Parking in short supply this weekend
BY KATIE THISDELL
THE FREE LANCE-STAR
Fredericksburg’s roads were likely difficult to navigate the first time the Civil War came around, and they may not be any easier this weekend—not because of the threat of flying bullets (though there will be plenty of warlike sounds), but because of a re-enactment that’s been years in the making.
City officials and coordinators of the weekend’s events recommend being patient, using the several shuttles—or avoiding the downtown area.
Two major happenings will coincide on Saturday and Sunday: the annual candlelight tour by Historic Fredericksburg Foundation Inc., and the re-enactment of the 150th anniversary of the Battle of Fredericksburg.
Residents on many downtown streets will see various no-parking signs, which will make way for the rolling roadblocks ahead of the battle re-enactments, along with two-day barricades for the six-house candlelight tour.
Much of the area around Hanover Street, from Kenmore Avenue to College Avenue, will be blocked off, including parts of Sunken Road and Littlepage, Weedon, Mercer and Freeman streets.
Residents and business owners received information in their mailboxes last week, along with parking permits.
Traffic will be restricted and non-residents will be asked to go around the area.
Lori Syner, the candlelight tour coordinator, said there won’t be any tow trucks, but HFFI wants to cut down on through-traffic for safety.
Each year, the tour draws 1,200 to 1,500 people who visit the historically significant homes.
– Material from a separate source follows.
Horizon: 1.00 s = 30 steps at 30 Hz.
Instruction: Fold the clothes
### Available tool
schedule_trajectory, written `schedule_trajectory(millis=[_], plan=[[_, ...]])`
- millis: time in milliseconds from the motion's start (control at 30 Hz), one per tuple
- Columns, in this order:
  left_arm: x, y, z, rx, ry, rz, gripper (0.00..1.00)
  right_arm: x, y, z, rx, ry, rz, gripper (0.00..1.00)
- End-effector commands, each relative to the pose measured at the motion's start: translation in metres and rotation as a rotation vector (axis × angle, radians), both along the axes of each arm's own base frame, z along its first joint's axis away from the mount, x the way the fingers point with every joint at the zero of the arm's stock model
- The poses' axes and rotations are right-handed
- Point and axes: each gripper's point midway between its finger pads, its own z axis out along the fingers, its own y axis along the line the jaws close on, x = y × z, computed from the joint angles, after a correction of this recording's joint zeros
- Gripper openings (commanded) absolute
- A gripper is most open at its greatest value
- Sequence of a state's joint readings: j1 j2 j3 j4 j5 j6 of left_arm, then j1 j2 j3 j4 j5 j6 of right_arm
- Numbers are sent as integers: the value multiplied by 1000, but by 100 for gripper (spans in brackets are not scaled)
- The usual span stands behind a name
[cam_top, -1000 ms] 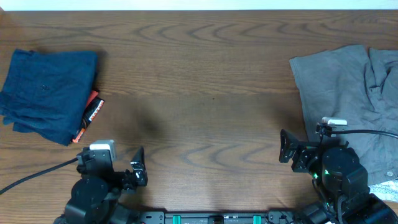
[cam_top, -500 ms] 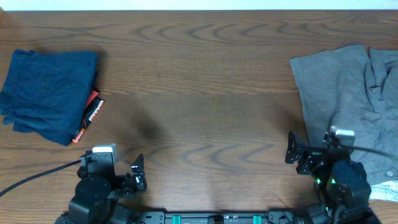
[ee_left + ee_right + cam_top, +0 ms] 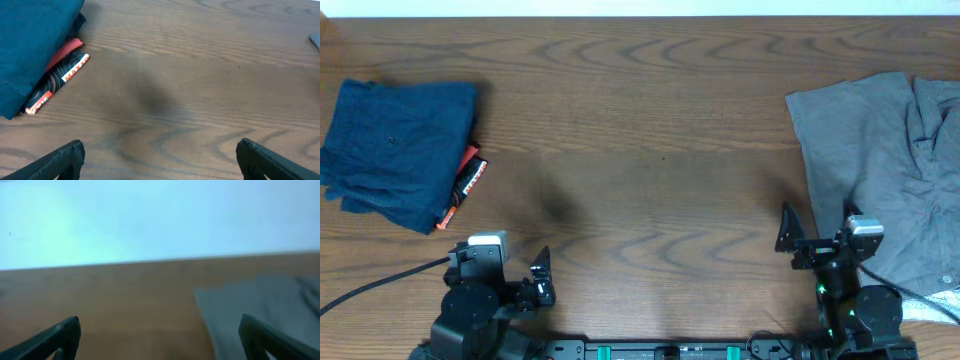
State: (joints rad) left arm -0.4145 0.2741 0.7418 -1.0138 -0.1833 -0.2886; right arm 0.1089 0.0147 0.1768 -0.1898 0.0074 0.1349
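A folded dark navy garment [image 3: 398, 150] lies at the far left of the wooden table; its edge also shows in the left wrist view [image 3: 35, 40]. An orange and black tag [image 3: 466, 185] sticks out from its right side and shows in the left wrist view [image 3: 57, 82]. My left gripper [image 3: 538, 280] is open and empty near the front edge, right of the garment; its fingers show in the left wrist view [image 3: 160, 160]. My right gripper [image 3: 788, 240] is open and empty beside the grey clothes [image 3: 885, 170], tilted up; its fingers show in the right wrist view [image 3: 160, 337].
The grey clothes lie spread and rumpled at the right edge of the table, blurred in the right wrist view [image 3: 260, 310]. A black cable [image 3: 370, 280] runs from the left arm. The table [image 3: 650, 120] is brown wood.
The right arm has drawn back toward the front edge and tilted its gripper up. The left arm has shifted slightly back. The clothes have not moved.
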Motion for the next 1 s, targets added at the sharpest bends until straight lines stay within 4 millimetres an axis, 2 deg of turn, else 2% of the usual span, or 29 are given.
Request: schedule_trajectory(millis=[0, 67, 200, 233, 300, 967], plan=[[0, 1, -1, 2, 1, 6, 98, 5, -5, -5, -145, -47, -17, 99], [0, 1, -1, 2, 1, 6, 98, 8, -7, -13, -167, -51, -24, 99], [0, 1, -1, 2, 1, 6, 98, 13, -6, -49, -151, 19, -14, 99], [0, 1, -1, 2, 1, 6, 98, 13, -6, -53, -148, 34, -13, 99], [0, 1, -1, 2, 1, 6, 98, 13, -6, -49, -148, 19, -13, 99], [0, 1, -1, 2, 1, 6, 98, 13, -5, -52, -148, 31, -8, 99]])
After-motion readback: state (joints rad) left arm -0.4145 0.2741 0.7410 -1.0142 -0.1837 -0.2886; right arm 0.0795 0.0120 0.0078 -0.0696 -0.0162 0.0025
Now in its 42nd year, the tour brings in roughly $50,000 for the organization.
She did not know how the tour’s street closures would compare to the battle-related ones.
She joked that if she wasn’t part of the event, she may not be in town.
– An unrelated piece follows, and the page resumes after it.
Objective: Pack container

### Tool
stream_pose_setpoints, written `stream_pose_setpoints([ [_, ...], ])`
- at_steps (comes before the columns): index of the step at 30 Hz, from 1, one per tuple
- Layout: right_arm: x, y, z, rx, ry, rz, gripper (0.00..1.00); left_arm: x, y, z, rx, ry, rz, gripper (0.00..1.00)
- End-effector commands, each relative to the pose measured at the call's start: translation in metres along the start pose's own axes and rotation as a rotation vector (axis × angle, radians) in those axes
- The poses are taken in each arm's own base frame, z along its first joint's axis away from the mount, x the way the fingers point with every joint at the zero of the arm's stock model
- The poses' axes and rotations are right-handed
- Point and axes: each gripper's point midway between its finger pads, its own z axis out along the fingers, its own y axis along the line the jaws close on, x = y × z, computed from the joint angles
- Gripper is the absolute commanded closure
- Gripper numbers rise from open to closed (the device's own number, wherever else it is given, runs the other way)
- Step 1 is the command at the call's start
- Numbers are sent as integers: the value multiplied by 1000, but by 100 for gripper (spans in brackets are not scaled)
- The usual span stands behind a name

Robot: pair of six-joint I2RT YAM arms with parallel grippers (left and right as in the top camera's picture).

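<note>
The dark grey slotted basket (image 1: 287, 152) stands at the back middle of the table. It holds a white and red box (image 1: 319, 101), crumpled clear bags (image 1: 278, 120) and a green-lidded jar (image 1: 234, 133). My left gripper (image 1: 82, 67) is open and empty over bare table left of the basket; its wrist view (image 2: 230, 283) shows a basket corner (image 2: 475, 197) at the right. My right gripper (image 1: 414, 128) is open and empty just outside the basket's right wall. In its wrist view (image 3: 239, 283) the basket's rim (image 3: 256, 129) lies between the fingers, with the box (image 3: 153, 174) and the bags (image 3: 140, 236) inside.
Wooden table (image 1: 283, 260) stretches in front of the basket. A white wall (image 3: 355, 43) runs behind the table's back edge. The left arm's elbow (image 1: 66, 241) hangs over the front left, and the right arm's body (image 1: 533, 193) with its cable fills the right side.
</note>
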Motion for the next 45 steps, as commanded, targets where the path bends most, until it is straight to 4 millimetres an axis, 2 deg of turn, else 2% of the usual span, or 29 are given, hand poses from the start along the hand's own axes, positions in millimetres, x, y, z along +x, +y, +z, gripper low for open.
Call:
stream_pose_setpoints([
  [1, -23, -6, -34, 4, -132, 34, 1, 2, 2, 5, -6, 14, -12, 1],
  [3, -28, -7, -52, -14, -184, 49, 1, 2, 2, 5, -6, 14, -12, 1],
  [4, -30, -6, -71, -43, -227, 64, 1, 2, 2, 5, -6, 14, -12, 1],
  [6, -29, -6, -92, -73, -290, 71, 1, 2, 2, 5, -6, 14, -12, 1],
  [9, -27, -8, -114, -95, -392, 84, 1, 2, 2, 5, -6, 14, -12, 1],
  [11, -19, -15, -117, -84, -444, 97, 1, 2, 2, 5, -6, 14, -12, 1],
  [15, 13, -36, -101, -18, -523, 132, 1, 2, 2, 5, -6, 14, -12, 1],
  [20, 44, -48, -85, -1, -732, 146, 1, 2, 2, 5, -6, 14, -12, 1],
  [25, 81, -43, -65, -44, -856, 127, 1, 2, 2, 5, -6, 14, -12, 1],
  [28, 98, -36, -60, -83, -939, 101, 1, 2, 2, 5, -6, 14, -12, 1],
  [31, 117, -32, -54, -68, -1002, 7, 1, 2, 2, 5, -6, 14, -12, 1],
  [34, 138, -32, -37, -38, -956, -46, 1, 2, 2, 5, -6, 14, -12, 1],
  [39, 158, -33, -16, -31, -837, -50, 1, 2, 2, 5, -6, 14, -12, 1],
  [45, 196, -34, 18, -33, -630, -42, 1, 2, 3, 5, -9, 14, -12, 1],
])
“There’s always going to be something going on somewhere,” Syner said.
Two trolleys will run for those on the house tours: one between the gift shop (the Alternative Paths Training School at 710 Littlepage St.) and Braehead (123 Lee Drive, no parking available there); the other will run a loop, stopping at the Visitor Center on Caroline Street, Brompton (home of the president of the University of Mary Washington) and the gift shop.
While visitors are touring homes, re-enactors will also relive the failed Union campaign that was fought Dec. 11–15, 1862.
On Saturday, the following streets will be closed from 8 a.m. to noon for the morning battle:
– the 200 to 800 blocks of Sophia Street, between Rocky Lane and George Street
– the 200 and 300 blocks of Caroline Street, between Rocky Lane and Frederick Street
– the 100 blocks of George, Hanover and Charlotte streets, Rocky Lane and Lafayette Boulevard, between Caroline and Sophia streets.
From noon to 3 p.m., there will then be rolling closures along Hanover Street to Sunken Road and on Kenmore Avenue, when re-enactors proceed to the battle of Marye’s Heights.
From 1 to 5 p.m., the following streets will be closed for the afternoon battle:
– the 800 and 900 blocks of Brompton and Marye streets, between Kenmore Avenue and Sunken Road
– the 800 and 900 blocks of Sunken Road, between William and Hanover streets
– the 900 and 1000 blocks of Hanover Street, between Littlepage Street and College Avenue.
School buses will shuttle visitors among the many Civil War sites, including Chatham Manor, Ferry Farm and Slaughter Pen Farm, along with downtown stops and the Fredericksburg Battlefield Visitor Center.